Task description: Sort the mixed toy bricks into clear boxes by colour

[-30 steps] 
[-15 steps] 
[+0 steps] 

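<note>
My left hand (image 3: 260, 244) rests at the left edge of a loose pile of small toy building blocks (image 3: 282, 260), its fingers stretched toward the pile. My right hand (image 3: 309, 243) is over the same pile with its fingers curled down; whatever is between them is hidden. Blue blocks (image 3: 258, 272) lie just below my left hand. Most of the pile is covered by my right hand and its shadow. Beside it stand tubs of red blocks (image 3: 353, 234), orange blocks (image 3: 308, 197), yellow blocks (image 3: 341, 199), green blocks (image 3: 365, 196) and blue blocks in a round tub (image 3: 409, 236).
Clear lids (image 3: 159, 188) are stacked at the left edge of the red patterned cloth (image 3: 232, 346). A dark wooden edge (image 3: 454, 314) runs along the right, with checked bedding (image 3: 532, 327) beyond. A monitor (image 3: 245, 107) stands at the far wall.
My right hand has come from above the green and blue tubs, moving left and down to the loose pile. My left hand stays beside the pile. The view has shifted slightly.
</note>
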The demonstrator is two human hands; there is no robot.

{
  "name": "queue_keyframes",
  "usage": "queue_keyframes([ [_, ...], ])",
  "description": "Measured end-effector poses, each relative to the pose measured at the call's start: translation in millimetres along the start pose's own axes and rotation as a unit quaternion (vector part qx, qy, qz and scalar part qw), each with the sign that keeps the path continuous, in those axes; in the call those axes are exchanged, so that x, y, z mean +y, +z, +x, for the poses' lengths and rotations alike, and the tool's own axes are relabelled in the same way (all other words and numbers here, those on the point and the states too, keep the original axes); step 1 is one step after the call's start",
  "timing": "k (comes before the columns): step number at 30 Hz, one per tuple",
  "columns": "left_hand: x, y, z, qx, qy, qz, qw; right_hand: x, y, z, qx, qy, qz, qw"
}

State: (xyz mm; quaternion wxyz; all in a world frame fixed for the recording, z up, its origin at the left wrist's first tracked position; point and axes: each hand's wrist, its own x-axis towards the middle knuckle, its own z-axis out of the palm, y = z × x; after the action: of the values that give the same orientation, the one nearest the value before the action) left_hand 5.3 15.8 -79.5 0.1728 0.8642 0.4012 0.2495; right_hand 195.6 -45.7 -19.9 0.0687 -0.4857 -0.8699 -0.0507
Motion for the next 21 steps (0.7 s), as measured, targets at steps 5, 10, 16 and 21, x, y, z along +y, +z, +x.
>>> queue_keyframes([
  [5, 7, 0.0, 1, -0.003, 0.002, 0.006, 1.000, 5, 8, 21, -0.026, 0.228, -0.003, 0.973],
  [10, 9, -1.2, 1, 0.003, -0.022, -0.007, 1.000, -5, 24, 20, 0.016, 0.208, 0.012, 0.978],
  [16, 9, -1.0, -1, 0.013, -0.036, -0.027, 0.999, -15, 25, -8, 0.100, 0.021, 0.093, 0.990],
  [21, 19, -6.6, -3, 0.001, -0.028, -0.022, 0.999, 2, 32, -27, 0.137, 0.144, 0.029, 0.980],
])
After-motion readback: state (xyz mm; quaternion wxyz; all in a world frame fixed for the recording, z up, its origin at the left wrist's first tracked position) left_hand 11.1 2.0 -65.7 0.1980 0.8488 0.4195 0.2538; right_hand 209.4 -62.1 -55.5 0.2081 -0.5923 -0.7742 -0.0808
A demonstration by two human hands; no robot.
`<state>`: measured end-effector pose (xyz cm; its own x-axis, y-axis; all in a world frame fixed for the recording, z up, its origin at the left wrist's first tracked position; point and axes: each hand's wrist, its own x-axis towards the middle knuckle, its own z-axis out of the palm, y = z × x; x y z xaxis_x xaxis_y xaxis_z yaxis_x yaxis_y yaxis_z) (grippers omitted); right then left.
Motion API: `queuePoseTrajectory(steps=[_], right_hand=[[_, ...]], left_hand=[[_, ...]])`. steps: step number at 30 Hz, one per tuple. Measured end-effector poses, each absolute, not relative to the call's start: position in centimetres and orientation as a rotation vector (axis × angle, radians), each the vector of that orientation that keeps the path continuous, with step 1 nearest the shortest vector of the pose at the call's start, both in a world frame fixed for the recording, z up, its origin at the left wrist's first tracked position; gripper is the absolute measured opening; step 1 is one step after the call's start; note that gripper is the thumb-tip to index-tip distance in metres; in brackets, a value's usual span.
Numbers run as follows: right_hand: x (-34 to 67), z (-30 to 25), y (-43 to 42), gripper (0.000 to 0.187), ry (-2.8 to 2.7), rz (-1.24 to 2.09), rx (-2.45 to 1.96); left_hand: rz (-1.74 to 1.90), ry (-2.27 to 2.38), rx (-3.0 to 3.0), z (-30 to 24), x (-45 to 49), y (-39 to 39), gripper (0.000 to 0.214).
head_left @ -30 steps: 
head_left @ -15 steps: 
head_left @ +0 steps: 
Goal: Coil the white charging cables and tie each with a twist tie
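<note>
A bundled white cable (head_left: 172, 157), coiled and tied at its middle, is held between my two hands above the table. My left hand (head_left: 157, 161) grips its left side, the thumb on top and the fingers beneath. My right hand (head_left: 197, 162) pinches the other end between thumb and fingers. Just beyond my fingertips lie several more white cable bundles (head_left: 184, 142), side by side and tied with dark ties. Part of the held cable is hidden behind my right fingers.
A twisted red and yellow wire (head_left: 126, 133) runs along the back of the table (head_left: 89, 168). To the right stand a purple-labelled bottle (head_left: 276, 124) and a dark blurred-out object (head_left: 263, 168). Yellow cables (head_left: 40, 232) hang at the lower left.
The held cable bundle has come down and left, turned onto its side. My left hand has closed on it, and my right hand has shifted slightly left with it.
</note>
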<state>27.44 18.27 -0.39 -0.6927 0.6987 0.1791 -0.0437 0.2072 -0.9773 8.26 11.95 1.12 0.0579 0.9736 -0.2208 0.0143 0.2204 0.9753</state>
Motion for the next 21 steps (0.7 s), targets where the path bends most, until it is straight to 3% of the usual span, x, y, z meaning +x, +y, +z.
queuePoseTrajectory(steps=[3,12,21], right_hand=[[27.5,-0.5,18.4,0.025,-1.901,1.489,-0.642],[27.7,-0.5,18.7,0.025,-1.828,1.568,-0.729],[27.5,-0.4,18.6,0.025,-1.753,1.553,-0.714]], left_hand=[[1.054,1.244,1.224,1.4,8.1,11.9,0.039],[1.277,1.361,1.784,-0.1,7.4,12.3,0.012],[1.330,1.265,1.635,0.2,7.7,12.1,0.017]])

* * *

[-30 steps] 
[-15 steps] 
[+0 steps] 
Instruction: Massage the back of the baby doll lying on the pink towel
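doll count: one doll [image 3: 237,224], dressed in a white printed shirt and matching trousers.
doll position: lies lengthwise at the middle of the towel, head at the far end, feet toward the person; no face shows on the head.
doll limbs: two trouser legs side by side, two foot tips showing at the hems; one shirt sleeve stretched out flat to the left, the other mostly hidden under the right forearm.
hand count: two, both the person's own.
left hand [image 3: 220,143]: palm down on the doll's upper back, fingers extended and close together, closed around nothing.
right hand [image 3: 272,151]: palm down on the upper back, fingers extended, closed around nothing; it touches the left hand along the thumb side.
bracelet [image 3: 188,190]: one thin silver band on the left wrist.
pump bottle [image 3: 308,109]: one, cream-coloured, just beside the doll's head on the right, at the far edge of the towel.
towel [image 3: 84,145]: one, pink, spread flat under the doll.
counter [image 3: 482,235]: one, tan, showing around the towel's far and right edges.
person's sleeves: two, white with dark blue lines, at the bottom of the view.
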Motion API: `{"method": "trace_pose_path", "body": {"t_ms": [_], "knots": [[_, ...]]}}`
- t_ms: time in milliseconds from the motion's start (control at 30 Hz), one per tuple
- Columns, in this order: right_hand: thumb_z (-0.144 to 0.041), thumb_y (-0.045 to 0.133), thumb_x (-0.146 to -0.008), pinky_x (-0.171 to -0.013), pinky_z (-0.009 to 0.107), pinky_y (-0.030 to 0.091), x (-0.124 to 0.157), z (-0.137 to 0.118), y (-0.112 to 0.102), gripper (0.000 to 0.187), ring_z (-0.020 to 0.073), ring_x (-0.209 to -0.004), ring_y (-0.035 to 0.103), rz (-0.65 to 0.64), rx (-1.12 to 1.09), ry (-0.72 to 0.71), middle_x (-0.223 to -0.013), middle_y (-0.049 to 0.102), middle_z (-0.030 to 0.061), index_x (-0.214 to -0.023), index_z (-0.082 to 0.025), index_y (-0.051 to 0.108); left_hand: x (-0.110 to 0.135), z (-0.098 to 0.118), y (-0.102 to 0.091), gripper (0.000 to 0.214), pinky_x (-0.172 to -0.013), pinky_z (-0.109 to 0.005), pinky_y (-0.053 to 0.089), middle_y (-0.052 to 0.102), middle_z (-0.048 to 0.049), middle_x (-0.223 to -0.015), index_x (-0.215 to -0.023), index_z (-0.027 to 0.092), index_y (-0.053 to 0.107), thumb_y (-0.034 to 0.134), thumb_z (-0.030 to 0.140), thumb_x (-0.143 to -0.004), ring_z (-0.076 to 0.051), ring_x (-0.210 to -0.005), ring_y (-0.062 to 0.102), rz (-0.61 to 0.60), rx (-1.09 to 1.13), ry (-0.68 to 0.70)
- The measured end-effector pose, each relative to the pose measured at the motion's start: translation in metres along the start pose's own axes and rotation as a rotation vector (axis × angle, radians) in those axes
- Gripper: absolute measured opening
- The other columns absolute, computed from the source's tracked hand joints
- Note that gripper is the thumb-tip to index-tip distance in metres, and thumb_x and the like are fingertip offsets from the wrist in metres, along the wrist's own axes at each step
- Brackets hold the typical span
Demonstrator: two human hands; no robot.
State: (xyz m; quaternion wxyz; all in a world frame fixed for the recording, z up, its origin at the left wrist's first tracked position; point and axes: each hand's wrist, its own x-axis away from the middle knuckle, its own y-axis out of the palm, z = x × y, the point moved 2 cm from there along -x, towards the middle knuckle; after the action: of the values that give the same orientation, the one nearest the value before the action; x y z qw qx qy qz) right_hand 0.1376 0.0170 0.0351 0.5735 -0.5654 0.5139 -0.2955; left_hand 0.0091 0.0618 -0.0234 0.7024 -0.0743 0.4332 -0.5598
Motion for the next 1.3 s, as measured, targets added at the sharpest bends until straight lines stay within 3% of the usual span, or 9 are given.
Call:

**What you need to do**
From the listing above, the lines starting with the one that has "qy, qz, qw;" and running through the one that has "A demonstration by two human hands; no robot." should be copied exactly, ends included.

**Result for this task**
  "columns": "left_hand: x, y, z, qx, qy, qz, qw; right_hand: x, y, z, qx, qy, qz, qw"
}

State: (xyz mm; quaternion wxyz; all in a world frame fixed for the recording, z up, its origin at the left wrist's first tracked position; point and axes: each hand's wrist, its own x-axis towards the middle knuckle, its own z-axis out of the palm, y = z × x; after the action: of the values that give the same orientation, the one nearest the value before the action) left_hand 5.3 15.8 -79.5 0.1728 0.8642 0.4012 0.2495; right_hand 195.6 -45.7 -19.9 0.0687 -0.4857 -0.8699 -0.0507
Motion for the next 21 steps (0.7 s), as measured, targets at steps 5, 10, 16 and 21, x, y, z along +y, +z, +x.
>>> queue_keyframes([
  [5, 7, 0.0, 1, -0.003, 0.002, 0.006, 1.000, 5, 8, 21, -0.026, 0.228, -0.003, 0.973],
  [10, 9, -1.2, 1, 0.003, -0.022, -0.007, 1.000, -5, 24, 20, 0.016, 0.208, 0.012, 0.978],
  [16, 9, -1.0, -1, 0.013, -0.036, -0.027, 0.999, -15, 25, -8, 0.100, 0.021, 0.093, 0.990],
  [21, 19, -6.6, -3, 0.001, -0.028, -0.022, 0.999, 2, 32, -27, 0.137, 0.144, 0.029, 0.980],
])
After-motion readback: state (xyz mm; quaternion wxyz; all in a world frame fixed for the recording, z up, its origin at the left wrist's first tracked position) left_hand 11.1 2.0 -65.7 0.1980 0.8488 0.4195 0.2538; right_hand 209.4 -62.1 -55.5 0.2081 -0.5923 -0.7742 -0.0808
A demonstration by two human hands; no robot.

No more output will be produced for this exercise.